You have tried to contact your friend and he has refused. Really, the loss is his, not yours. Money can help us to survive and buy pretty things, but money cannot buy love, true friendship or trust. And those are the "things" that are needed for peace, balance and happiness.
MJ
@gabs8513 (48686)
• United Kingdom
24 Nov 09
No I would just keep going and not worry about it at all, my Referral used to be a Friend to but I never see her now or anything but it does not bother me I just keep going it makes no difference at all to me that she is earning a bit from me
I would just leave it instead of starting all over again with a new Account
@celticeagle (168587)
• Boise, Idaho
24 Nov 09
I think that is totally up to you. If it were me I definitely cancell my referral to him and start my own account. Why help him if you are foe? If you want to then do so. Why should he have your income and have that opportunity when he has been unfair to you? Just my opinion.
1 person likes this
@lindiebiz (1006)
• Canada
24 Nov 09
So when you reconcile you will want your old account back.
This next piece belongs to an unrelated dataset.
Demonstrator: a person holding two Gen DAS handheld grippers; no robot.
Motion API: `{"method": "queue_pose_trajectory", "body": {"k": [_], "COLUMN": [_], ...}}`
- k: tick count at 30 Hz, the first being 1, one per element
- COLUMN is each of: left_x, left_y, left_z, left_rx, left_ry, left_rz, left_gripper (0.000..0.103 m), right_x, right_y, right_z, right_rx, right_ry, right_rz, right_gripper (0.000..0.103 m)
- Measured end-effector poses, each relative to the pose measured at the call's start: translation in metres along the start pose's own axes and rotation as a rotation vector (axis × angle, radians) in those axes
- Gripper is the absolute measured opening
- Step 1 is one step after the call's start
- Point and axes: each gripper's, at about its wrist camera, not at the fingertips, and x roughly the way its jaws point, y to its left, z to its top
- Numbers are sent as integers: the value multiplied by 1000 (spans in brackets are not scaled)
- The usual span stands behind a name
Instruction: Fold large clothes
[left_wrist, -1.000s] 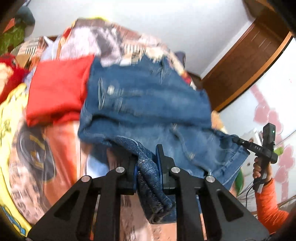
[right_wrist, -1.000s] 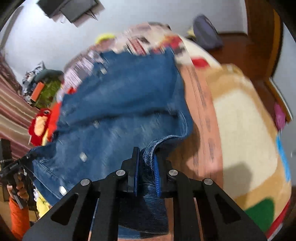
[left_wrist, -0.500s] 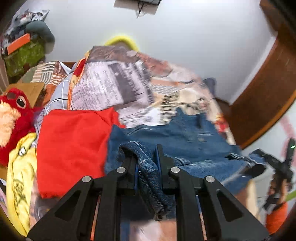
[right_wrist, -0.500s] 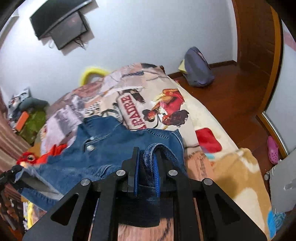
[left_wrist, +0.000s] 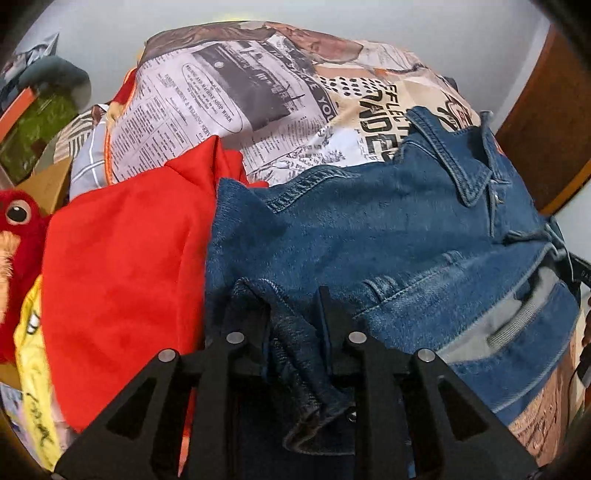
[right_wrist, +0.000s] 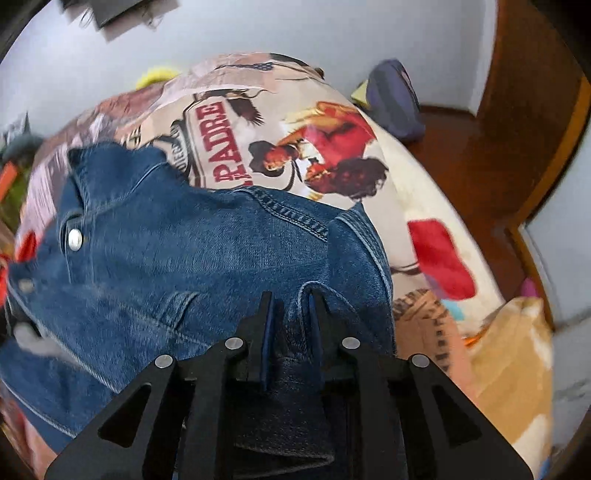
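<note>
Denim jacket (left_wrist: 369, 236) lowered onto bed; both grippers' fingers (left_wrist: 327, 306) clenched on bunched denim.

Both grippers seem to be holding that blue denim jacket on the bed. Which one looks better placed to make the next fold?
Probably the right hand-held gripper: it pinches the denim jacket beside bare bedspread. The left hand-held gripper grips it against the red garment.

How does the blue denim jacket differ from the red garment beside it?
The denim jacket is blue, with stitched seams, a collar and metal snaps; the red garment is plain, with none showing. The left gripper and right gripper are shut on the jacket; nothing holds the red garment. Both lie on the printed blanket.
</note>
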Motion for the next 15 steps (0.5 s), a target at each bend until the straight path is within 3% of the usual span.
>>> {"method": "queue_pose_trajectory", "body": {"k": [2,3,7,10,15], "left_x": [-19,-30,-80,-104,-108], "left_y": [-2,-3,-10,-17,-36], "left_z": [1,0,-8,-19,-47], "left_rx": [8,16,61,102,168], "left_ry": [-13,-31,-147,-175,-130], "left_rz": [-4,-7,31,14,-44], "left_gripper": [25,26,55,56,60], "right_x": [-16,-27,-66,-93,-109], "right_y": [4,4,1,4,21], "right_z": [1,0,-9,-21,-46], "right_rx": [-35,-50,-73,-91,-141], "right_ry": [2,-12,-92,-116,-97], "right_rz": [-22,-26,3,50,138], "right_gripper": [38,40,50,55,59]}}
Are you really willing to start again because of a quarell
@CathyLee2009 (429)
• China
24 Nov 09
hi,krajibg!
keeping using your present account brings that guy some earnings,using a new account instead bring yourself some losses.you are very clear about these.
so just pick up the one more important for you.
and that is my opinion.
have a nice day!
1 person likes this
@vasudevan8880 (82)
• India
24 Nov 09
The long and short of its that i'm opposed to it unlike our opposition. globalism is nothing more than a modern-day form of imperialism. i'm against globalism for the same reasons i would have been against imperialism. globalism is an exploitative, oppressive supremacist agenda that has will continue to inflict suffering on the world for the profit of a few. it's a supremacist ideology that breeds hatred, terrorism and wars, which in turn has eroded and will continue to erode away at our
freedoms for our "own good" because "big brother" say so. that's what our opposition stands by, because much like imperialism, globalism, creates more diversity that they blindly call their "strength" (big brother taught them to believe that.) globalism is our oppositions' idea of "social progression."
1 person likes this
@madie8008 (209)
• Malaysia
24 Nov 09
First of all, I am sorry that you have a foe now, I hope I don't have one because I want to live a peaceful life. About this referral system, I don't understand whether the one who introduce us get the money we earn or from other allocation of myLot earning. I hope myLot has a good and fair system about this.